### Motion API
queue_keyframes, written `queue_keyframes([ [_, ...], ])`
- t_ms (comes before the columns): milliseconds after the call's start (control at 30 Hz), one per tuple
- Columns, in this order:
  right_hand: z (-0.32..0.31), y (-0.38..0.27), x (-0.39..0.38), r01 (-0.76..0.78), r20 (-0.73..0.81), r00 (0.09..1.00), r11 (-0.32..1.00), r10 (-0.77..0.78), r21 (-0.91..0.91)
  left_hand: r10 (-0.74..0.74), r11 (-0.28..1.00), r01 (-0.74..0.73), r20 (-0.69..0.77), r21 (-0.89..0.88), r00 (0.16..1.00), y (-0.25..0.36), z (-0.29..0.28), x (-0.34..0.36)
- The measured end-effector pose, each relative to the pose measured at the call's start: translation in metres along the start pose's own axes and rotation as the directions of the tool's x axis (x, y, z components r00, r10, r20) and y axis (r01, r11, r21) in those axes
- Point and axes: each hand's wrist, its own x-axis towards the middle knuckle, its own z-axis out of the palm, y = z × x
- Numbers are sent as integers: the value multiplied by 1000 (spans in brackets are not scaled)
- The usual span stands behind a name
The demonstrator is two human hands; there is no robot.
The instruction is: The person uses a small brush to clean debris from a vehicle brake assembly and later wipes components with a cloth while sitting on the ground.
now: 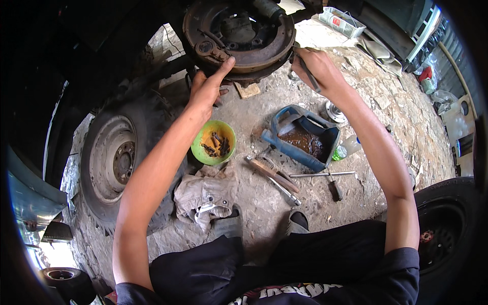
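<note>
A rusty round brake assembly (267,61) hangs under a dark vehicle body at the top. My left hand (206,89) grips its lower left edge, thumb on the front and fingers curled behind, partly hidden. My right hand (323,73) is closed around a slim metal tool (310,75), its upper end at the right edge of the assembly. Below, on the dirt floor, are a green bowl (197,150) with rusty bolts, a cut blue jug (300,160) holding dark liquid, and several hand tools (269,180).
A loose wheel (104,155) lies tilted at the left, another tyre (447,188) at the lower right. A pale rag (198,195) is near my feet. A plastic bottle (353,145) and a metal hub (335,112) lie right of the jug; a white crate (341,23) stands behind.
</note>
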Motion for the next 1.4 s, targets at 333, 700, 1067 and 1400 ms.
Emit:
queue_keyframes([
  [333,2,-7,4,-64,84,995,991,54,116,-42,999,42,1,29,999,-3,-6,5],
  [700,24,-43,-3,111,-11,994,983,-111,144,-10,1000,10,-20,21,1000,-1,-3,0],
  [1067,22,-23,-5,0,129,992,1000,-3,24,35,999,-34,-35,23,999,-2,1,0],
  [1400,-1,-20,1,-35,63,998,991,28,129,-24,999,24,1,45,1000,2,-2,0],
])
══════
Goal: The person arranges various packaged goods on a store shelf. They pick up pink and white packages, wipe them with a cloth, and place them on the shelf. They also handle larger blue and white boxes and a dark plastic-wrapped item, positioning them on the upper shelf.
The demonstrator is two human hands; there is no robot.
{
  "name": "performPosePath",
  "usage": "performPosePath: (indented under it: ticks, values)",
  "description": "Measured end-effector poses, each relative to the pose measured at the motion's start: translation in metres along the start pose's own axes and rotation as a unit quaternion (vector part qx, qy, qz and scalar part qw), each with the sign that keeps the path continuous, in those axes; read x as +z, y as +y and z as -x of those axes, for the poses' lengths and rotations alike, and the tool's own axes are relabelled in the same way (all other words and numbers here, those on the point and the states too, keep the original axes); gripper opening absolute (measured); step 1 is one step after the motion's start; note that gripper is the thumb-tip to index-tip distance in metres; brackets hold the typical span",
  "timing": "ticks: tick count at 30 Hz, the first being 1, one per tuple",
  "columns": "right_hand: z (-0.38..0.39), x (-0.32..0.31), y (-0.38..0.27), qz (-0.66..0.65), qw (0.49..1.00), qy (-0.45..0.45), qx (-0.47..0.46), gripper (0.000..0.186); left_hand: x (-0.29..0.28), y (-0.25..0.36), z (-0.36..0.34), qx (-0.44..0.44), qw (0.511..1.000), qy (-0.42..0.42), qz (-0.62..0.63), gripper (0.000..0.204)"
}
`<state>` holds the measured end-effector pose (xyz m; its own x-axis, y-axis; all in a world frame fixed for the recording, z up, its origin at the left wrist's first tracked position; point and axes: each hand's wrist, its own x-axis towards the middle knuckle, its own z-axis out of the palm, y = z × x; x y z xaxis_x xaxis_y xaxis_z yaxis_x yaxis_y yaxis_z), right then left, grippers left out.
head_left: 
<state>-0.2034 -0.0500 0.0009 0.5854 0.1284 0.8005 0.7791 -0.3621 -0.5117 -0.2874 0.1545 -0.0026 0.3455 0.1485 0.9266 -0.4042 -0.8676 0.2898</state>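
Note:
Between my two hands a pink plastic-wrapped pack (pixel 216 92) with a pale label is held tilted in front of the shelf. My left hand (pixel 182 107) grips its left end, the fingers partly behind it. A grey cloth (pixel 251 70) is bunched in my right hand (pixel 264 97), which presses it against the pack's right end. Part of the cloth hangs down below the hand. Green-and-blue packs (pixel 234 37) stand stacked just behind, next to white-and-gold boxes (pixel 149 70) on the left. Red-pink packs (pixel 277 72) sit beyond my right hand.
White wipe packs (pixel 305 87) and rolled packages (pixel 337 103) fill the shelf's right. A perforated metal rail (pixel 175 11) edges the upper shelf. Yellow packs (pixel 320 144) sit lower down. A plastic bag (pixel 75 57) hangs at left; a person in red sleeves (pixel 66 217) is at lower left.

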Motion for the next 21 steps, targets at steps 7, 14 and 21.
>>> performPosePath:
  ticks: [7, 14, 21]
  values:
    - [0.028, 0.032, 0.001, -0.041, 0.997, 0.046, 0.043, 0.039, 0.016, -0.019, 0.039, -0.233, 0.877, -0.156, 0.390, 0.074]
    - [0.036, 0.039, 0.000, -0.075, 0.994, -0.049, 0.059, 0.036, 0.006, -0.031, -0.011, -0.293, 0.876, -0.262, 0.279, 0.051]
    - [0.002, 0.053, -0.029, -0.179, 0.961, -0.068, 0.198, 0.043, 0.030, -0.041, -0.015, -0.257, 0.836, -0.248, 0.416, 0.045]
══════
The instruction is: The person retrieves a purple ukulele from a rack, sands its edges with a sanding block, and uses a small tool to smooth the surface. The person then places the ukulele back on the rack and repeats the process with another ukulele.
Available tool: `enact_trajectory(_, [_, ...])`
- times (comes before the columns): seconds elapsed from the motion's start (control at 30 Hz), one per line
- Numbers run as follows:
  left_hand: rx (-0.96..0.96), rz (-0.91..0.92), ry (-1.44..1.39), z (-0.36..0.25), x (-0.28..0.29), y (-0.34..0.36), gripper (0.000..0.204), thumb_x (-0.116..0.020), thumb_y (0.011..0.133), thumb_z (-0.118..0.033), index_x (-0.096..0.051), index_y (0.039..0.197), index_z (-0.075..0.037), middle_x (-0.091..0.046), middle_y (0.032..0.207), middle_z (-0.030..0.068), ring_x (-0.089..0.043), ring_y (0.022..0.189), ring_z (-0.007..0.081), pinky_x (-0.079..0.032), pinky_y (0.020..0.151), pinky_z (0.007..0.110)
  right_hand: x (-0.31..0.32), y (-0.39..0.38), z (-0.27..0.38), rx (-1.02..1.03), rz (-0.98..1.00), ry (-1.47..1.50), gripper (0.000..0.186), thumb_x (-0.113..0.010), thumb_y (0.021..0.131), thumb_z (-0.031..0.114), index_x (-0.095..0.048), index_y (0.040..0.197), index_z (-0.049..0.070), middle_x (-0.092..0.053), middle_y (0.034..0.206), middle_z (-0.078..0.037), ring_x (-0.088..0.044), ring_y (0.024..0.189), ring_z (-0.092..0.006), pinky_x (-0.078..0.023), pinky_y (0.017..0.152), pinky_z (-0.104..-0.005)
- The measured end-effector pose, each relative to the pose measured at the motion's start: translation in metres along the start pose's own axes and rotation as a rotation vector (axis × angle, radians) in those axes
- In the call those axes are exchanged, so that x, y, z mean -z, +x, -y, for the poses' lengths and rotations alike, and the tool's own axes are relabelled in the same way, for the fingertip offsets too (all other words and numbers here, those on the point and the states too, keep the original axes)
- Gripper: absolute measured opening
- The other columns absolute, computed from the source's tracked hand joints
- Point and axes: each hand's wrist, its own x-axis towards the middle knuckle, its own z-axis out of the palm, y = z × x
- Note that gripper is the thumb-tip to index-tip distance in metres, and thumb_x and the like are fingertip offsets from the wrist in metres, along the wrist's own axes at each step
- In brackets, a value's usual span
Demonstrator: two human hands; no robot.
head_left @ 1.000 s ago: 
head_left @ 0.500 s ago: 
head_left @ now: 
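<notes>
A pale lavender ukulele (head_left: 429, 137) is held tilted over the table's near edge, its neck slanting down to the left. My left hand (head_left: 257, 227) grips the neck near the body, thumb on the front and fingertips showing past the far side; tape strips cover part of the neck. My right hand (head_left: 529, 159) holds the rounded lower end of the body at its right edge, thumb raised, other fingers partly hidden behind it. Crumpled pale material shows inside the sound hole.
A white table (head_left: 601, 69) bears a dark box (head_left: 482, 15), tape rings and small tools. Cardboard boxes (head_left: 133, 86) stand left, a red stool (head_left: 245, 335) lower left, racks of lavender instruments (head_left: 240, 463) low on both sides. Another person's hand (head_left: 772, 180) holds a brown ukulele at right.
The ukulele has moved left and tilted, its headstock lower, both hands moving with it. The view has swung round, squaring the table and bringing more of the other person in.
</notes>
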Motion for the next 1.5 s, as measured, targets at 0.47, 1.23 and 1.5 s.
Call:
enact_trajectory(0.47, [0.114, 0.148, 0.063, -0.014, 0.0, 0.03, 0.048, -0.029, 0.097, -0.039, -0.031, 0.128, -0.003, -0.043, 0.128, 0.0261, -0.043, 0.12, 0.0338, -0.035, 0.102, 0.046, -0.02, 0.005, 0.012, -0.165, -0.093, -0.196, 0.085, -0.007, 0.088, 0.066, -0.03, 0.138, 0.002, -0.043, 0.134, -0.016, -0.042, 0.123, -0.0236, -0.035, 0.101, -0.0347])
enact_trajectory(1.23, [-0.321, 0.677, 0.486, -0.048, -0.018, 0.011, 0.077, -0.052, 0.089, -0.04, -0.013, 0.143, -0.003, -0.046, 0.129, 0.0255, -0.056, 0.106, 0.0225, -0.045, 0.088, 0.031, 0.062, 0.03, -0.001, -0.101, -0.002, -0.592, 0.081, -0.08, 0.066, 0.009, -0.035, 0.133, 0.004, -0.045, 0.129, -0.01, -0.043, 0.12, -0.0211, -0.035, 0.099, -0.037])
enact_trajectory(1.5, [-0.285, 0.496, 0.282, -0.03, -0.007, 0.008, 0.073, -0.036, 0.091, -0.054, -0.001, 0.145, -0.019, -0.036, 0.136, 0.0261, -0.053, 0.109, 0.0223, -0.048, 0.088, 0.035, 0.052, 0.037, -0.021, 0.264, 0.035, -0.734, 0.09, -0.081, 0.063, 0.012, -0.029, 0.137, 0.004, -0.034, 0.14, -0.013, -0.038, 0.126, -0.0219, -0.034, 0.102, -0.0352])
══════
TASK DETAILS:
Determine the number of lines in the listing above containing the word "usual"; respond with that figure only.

RESPONSE FOR THIS EXERCISE:
2